Posted on December 9, 2022 by refresh -
Posted on December 9, 2022 by refresh -
Mabel Hall Pittman Middleton, writer and teacher, grew up in Lexington, Virginia. After serving in the Women’s Army Corps in World War II and graduating from Fisk University, she taught English in Mississippi. She obtained her doctorate from Southern Illinois University and chaired the English Department at Jackson State University. She was appointed to the Mississippi Humanities Council in 2000.
Dr. Middleton, who married and had three children, heard from her family of her connection to Monticello but did not hear of her ancestor Brown Colbert’s emigration to Liberia.
Posted on December 9, 2022 by refresh -
The Trent sisters—Janie Mosley, Omega Calimese, and Bertha Harmon—are descended from Betsy Hemmings through both their maternal and paternal lines. They heard the history of their connection to Monticello from their aunt Lucy Ann Trent, who was a teacher. Their grandparents, who purchased a Buckingham County farm in freedom, lost two of their sons in a West Virginia mine accident at the end of the nineteenth century. As Bertha Harmon said, they have a “strong willed, hard working, loving family,” a family that has always tried “to do the right thing, to try to help people that needed help and strive for the best.
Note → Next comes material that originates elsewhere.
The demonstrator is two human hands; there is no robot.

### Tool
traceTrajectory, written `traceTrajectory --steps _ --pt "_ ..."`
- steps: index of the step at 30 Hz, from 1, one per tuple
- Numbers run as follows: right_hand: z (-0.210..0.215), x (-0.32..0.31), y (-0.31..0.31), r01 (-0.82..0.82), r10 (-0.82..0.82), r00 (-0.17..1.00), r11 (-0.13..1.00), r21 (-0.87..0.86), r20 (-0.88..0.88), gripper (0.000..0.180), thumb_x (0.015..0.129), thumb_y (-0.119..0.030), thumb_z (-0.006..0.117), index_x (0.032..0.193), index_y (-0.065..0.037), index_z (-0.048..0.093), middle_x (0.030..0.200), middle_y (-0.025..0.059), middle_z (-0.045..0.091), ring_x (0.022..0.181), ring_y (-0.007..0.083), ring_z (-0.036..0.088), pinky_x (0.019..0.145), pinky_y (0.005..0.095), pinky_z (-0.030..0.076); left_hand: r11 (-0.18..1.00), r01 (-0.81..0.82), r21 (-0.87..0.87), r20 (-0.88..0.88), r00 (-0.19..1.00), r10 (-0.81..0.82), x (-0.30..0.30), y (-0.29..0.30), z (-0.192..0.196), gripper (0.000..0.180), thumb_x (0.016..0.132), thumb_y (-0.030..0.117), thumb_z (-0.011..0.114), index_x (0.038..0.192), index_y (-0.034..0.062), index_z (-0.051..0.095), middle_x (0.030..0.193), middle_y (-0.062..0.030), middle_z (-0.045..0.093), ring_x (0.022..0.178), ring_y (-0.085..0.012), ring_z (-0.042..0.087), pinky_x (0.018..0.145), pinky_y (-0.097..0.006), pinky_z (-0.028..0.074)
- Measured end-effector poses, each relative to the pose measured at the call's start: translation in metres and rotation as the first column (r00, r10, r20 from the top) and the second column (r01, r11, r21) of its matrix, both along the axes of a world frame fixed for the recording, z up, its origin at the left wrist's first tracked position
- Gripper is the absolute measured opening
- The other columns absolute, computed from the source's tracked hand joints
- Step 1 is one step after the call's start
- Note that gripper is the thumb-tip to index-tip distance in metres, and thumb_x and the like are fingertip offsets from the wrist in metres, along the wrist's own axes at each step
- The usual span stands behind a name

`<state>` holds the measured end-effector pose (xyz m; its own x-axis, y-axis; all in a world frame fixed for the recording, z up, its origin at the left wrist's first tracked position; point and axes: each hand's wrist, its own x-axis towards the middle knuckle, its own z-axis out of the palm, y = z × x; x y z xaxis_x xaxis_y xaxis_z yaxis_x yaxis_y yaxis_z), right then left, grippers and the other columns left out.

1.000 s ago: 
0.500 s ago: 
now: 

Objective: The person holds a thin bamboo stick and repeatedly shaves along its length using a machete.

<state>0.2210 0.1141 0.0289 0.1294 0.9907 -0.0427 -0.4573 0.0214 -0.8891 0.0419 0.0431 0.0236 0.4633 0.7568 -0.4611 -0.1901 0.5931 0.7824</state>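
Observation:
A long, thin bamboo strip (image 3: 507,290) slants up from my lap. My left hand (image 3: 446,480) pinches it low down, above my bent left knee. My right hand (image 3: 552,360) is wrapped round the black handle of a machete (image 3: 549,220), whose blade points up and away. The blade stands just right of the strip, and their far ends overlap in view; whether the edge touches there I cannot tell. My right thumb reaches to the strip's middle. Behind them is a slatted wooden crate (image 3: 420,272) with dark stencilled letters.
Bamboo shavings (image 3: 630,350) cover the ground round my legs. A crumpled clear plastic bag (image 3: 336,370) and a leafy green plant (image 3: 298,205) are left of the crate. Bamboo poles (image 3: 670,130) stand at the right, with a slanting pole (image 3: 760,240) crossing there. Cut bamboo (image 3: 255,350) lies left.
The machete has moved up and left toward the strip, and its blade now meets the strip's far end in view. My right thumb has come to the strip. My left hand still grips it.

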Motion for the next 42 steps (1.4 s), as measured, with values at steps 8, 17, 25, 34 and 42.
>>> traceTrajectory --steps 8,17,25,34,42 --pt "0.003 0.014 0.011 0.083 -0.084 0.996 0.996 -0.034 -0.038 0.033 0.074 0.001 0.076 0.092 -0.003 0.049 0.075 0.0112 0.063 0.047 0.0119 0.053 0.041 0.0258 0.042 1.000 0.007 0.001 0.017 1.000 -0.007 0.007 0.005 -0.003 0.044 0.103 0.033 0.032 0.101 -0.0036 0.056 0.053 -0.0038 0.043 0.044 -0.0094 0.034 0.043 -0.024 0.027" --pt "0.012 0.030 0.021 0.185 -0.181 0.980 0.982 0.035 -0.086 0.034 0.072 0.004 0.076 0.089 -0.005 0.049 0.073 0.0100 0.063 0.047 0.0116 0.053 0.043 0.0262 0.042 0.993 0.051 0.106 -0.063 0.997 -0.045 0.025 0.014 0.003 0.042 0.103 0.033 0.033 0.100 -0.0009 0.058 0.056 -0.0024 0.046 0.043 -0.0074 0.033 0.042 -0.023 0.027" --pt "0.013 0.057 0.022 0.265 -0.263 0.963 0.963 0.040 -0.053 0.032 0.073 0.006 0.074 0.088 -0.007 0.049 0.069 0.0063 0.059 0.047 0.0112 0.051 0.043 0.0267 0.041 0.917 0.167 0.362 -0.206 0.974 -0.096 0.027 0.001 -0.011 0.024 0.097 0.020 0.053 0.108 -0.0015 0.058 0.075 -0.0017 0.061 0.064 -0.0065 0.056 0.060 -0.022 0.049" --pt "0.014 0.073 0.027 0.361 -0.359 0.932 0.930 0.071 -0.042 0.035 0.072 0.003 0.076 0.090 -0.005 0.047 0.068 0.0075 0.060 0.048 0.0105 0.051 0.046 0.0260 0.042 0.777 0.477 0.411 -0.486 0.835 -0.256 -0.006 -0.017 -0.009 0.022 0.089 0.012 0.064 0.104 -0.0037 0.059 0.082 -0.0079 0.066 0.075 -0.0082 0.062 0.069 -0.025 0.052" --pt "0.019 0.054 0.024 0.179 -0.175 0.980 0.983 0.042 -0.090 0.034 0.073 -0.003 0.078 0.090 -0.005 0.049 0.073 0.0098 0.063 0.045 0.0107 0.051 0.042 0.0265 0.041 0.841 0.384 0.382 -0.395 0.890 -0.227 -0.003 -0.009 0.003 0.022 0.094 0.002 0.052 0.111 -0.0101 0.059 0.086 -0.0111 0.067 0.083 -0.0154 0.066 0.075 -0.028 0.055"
Posted on December 9, 2022 by refresh -
Zeta Brown Nichols grew up in Keswick, just east of Charlottesville. She shared memories of life in the area in the 1940s and 50s. Like many others in the Hern family, she became a teacher, initially in a one-room schoolhouse in western Albemarle County and later at Albemarle Training School. She learned of her connection to Monticello from her aunt Martha Hearns Boston, also a teacher.